The business challenge

The beneficiary of our services, a global leader listed in the top 100 Forbes companies with over 100 billion EUR in revenues, operates across multiple high-tech industries, including Consumer Electronics, Home Appliances, Home Entertainment, Mobile Communications, Solar, and Display Technologies.
The challenge presented to us was both unique and complex – to develop an image recommendation system tailored for the visual arts and creative industries. This system needed to parallel the efficiency and accuracy of Google’s image search but with a focus on catering to the nuanced demands of creative professionals and art enthusiasts.
One of the main goals was to seamlessly integrate a sophisticated visual search capability that could understand and interpret artistic content, thereby revolutionizing how users discover and interact with visual arts online.
Our solution
To tackle this challenge, we designed a cutting-edge solution leveraging Convolutional Neural Networks (CNN), the pinnacle of image recognition technology. Our approach was methodical and the system entailed two distinct phases:
- an offline phase focused on model training and tuning, alongside feature extraction
- an online phase dedicated to image query and retrieval

This dual-phase process lays a solid foundation for the system to accurately understand and categorize images, ensuring efficient matching of user queries with relevant visual content.
By incorporating state-of-the-art technologies, our solution addresses the specific demands of the creative industries and enhances the capabilities of image recommendation systems.
Team setup
We embrace Agile methodologies in most of our projects. Many times it is our customers and partners who ask us to use Agile methodologies (Scrum, Kanban) from the inception of the project. When the choice is left to our engineers, we carefully analyze the project specifics, and we propose a project management methodology based on Scrum or Kanban which best fits the specific project needs and context.

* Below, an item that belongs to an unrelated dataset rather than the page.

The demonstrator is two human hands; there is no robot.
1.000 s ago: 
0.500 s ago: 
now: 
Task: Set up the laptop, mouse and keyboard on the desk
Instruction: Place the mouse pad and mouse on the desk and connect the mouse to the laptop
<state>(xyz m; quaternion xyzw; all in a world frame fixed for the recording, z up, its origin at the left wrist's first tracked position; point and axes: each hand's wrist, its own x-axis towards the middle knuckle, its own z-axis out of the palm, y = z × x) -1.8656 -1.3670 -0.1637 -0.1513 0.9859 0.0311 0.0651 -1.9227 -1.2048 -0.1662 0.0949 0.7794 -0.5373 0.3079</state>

The development team consisted of 5 R&D developers based in our headquarters and also a development team on our client premises. We worked closely with the Client Service Team and the Infrastructure Team to offer tech support and maintenance when needed.
Features are learned in three multi-layer CNNs (art-style, content, style) and then combined in one large feature-vector (meta-descriptor) which is further used for computing the image similarities.
- The ‘content’ model is the pre-trained GoogLeNet model described by Szegedy et al. in ILSVRC 2014 and learns 1000 features describing the content of the images
- The ‘art-style’ model is a tuned version of the GoogLeNet model, trained on 85K paintings annotated with 25 style/genre labels
- The ‘style’ model is the pre-trained ‘Flickr Style’ model described by Karayev et al. and outputs 20 features
- A 4th model is used to learn the type of the images (art, content or style) and its output is used as a dynamically feature weighting mechanism
For performance and scalability considerations, feature learning and extraction are performed on the GPU, using the CUDA software architecture provided by Nvidia. Training and feature extraction are done using the Caffe framework, because of its speed and modularity.
Architecture & Technologies
Architecture
The system is designed with extensibility in mind. It has a core that aggregates multiple pluggable modules: style, art-style, content, color. For system scalability consideration our choice was to run multiple instances of each pluggable module. The frontend has an adaptive/responsive layout using Bootstrap in order to address all kind of devices (including mobile).
Architecture
- C/C++, Pyton, Java
- Open CV, Open CL, Caffe
- Matlab, Octave
- Machine Learning, Deep Learning